For a while, I spent time blogging through the book of Matthew. Having finished that, I thought I would continue to go through the New Testament, chapter by chapter. Next up: Mark.

I have the privilege here of having been able to take a graduate-level course on the Mark. To that end I've spent more technical time with the book than many other parts of Scripture. As such, my comments may at times reflect some of that.

The first chapter of Mark begins by getting right down to business: "The beginning of the good news about Jesus the Messiah, the Son of God" (1:1). From the very outset, we the readers are told what is going on. This is a book of gospel--"good news"--a positive announcement. It is about a person named Jesus. This Jesus has an identity--he is the Messiah sent by God. And more than that, he is the Son of God.

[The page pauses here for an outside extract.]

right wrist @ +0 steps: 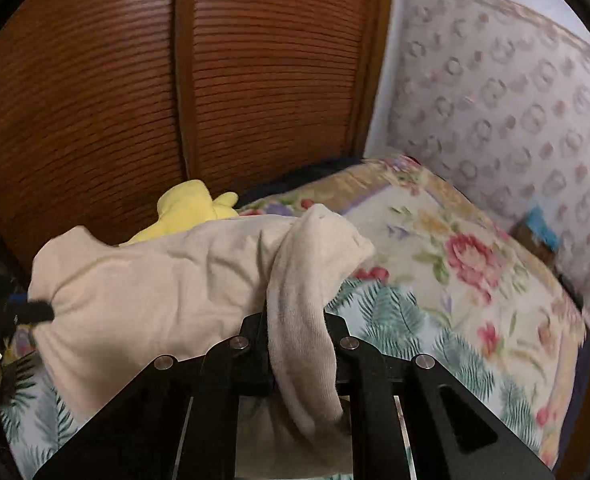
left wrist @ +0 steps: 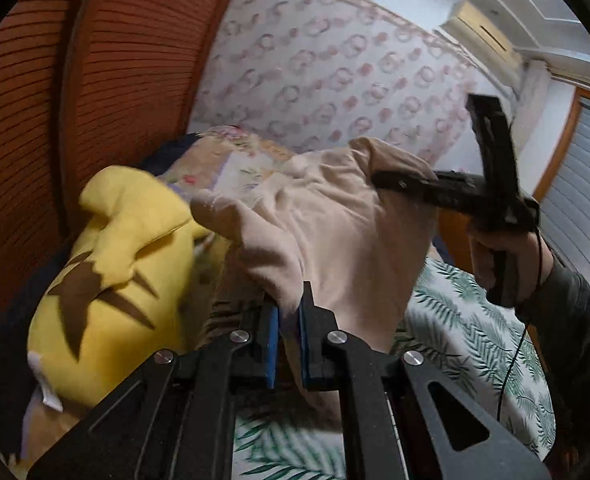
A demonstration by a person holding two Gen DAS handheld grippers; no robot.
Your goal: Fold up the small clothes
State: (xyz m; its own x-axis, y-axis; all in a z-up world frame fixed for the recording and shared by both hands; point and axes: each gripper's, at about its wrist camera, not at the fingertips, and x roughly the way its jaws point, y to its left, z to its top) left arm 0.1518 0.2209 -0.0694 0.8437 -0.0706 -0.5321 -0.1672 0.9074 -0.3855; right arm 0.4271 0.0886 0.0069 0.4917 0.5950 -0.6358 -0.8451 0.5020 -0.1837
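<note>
A small beige garment point(left wrist: 327, 220) hangs in the air above the bed, stretched between both grippers. My left gripper point(left wrist: 289, 312) is shut on one edge of it, the cloth pinched between the blue pads point(left wrist: 271, 344). In the left wrist view my right gripper point(left wrist: 379, 178) grips the far edge at the right, held by a hand. In the right wrist view the garment point(right wrist: 167, 280) spreads to the left, and a sleeve drapes over my right gripper point(right wrist: 295, 320), which is shut on it. The left gripper point(right wrist: 49, 312) holds the far left edge.
A bed sheet with a green leaf print point(left wrist: 467, 320) lies below. A yellow plush toy point(left wrist: 115, 272) lies at the left, by a floral blanket point(right wrist: 455, 248). Brown louvred wardrobe doors point(right wrist: 135, 100) stand behind, with patterned wallpaper point(right wrist: 515, 100) to the right.
</note>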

Those are the facts as laid out by the author. The claim that opens Mark can serve as a backdrop for our reading of it. Whether we believe that statement or not? Well, that is one of the things that we may have to decide as we read on. Who is Jesus, after all? And what does it mean that Jesus is the Messiah and Son of God? What does that actually look like and what difference does it make? These are questions we might wrestle with too.

Nearly 2000 years after this was written, I believe it is still worth pondering the identity, purpose, and meaning of Jesus, together with the reality of the spiritual. I cannot dictate the direction of your ruminations, and of course you cannot decide mine. All the same, we can read along in Mark (and elsewhere) to consider such questions, even as our spirits may yearn/wonder/hope for more in this world than what we can see.